## AIM OF THE EXERCISE
Across the entries below, please work out how many lines contain the string "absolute" and give only the number.

## DATASET CONTENT
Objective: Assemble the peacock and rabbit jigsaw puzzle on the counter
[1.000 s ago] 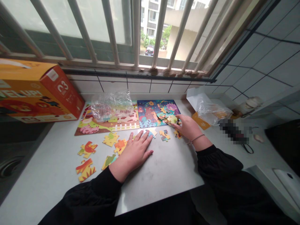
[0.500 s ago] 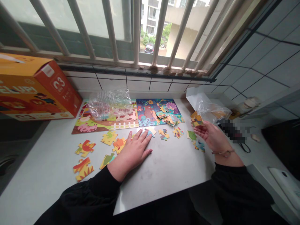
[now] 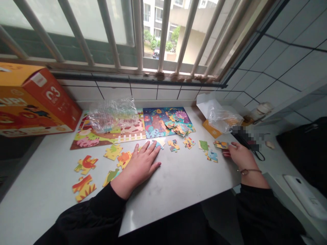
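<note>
My right hand (image 3: 238,154) pinches a jigsaw puzzle piece (image 3: 221,145) low over the right side of the white table (image 3: 176,183). Just left of it lie a green puzzle piece (image 3: 203,145) and a blue one (image 3: 212,155). My left hand (image 3: 143,163) rests flat with its fingers spread, partly covering a blue and cream piece (image 3: 159,143) and an orange piece (image 3: 124,159). Further left are a yellow piece (image 3: 113,151), a red and yellow piece (image 3: 87,164) and a red-striped piece (image 3: 84,188).
Behind the pieces lie a farm picture board (image 3: 107,137) under clear plastic packaging (image 3: 111,114), and a dark blue board (image 3: 155,119) bearing a pile of pieces (image 3: 180,127). An orange box (image 3: 51,102) stands left; an open white and yellow box (image 3: 212,127) sits back right.
My right hand has moved right and down, bringing its puzzle piece away from the open box to the tabletop. My left hand stays flat. The whole view has shifted slightly.
</note>
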Demonstrator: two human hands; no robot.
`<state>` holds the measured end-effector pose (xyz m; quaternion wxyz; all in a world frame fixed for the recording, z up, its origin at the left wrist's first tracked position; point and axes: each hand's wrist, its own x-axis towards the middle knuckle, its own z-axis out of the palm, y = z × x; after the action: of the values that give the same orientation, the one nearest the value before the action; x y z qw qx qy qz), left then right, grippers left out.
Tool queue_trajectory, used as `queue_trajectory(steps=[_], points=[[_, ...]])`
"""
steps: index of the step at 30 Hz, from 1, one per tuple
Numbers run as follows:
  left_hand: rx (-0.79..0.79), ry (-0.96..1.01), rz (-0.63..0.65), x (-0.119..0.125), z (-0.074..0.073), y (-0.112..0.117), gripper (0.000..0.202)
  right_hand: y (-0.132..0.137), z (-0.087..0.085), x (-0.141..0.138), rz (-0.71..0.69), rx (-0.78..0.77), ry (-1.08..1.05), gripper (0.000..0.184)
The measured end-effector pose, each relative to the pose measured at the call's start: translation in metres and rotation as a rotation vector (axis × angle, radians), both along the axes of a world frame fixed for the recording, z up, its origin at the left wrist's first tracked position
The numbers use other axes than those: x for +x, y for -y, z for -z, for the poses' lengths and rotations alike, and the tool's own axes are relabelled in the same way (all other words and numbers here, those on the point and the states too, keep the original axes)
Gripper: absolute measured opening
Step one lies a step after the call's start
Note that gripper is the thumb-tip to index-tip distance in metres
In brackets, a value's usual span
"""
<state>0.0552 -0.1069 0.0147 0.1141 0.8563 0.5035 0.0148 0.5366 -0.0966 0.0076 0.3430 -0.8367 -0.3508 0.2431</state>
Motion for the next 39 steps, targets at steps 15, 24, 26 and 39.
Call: queue_trajectory(steps=[15, 24, 26, 39], points=[[0.035, 0.04, 0.011, -0.002, 0.01, 0.0, 0.065, -0.04, -0.022, -0.148, -0.763, 0.298, 0.769, 0.049], [0.048, 0.024, 0.012, -0.004, 0.014, 0.002, 0.066, -0.097, -0.009, -0.222, -0.794, -0.04, 0.911, 0.056], [0.042, 0.014, 0.0, -0.003, 0.012, 0.003, 0.066, -0.096, -0.004, -0.219, -0.787, -0.02, 0.94, 0.051], [0.031, 0.03, -0.058, -0.005, 0.003, 0.002, 0.06, -0.095, -0.004, -0.205, -0.712, 0.008, 0.832, 0.048]])
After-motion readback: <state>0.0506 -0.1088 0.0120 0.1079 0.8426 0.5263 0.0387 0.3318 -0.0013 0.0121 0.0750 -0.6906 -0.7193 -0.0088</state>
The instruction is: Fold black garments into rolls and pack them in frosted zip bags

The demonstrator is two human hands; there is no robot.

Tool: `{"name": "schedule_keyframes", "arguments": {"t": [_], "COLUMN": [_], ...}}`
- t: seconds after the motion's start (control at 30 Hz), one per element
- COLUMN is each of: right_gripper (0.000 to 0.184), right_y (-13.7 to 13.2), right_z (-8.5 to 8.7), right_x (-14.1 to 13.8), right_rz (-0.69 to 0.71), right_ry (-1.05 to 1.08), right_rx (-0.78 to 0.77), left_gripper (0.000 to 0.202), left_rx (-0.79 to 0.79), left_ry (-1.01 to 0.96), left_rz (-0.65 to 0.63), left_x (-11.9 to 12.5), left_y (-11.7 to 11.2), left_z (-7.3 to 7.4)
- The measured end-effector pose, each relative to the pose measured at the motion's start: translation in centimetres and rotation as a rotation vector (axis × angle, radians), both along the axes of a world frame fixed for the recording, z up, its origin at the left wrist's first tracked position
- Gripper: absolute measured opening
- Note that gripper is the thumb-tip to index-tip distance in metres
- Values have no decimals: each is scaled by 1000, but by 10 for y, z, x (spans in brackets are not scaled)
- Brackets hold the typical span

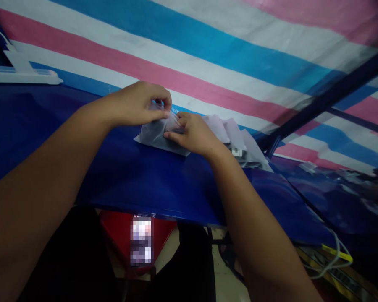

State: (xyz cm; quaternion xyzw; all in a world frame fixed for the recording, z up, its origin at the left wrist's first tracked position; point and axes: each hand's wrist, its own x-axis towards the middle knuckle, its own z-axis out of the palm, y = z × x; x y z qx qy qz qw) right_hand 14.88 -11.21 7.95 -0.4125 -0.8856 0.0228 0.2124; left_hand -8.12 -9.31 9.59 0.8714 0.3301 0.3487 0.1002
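Observation:
A frosted translucent plastic bag (154,133) stands on the blue table, with something dark showing through its lower part. My left hand (145,102) pinches the bag's top edge between thumb and fingers. Close beside it, my right hand (193,132) grips the bag's right side, thumb pointing left across its front. Just right of my right hand, several similar frosted bags (236,132) lean in a row. Dark contents and a small white label show in their lower parts; my right hand partly hides the row.
The blue table (164,180) meets a striped sheet (189,50) at the back. A white plastic object (25,75) stands back left. A dark metal bar (327,96) slants at the right. Below the table are a red stool (116,230) with a blurred-out screen (141,241) and a pale cable (337,251).

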Motion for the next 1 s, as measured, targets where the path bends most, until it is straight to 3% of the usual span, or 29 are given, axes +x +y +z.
{"name": "schedule_keyframes", "arguments": {"t": [0.13, 0.27, 0.47, 0.7, 0.9, 1.0], "right_gripper": [21, 15, 9, 4, 11, 17], "right_y": [2, 3, 4, 7, 2, -1], "right_z": [3, 5, 5, 8, 14, 17], "right_x": [5, 8, 11, 18, 14, 13], "right_rz": [-40, -133, -158, -164, -157, -115], "right_ry": [111, 192, 255, 343, 268, 249], "right_rx": [46, 88, 156, -39, 43, 10], "left_gripper": [35, 21, 15, 11, 22, 27], "left_rx": [-95, -195, -303, -451, -292, -217], "left_ry": [-181, -384, -739, -765, -523, -420], "left_rz": [56, 149, 121, 59, 20, -8], "left_x": [1, 9, 23, 26, 30, 35], "left_y": [11, 27, 40, 45, 39, 30], "left_z": [-10, -27, -46, -56, -54, -50]}}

## RESULT OF THE EXERCISE
2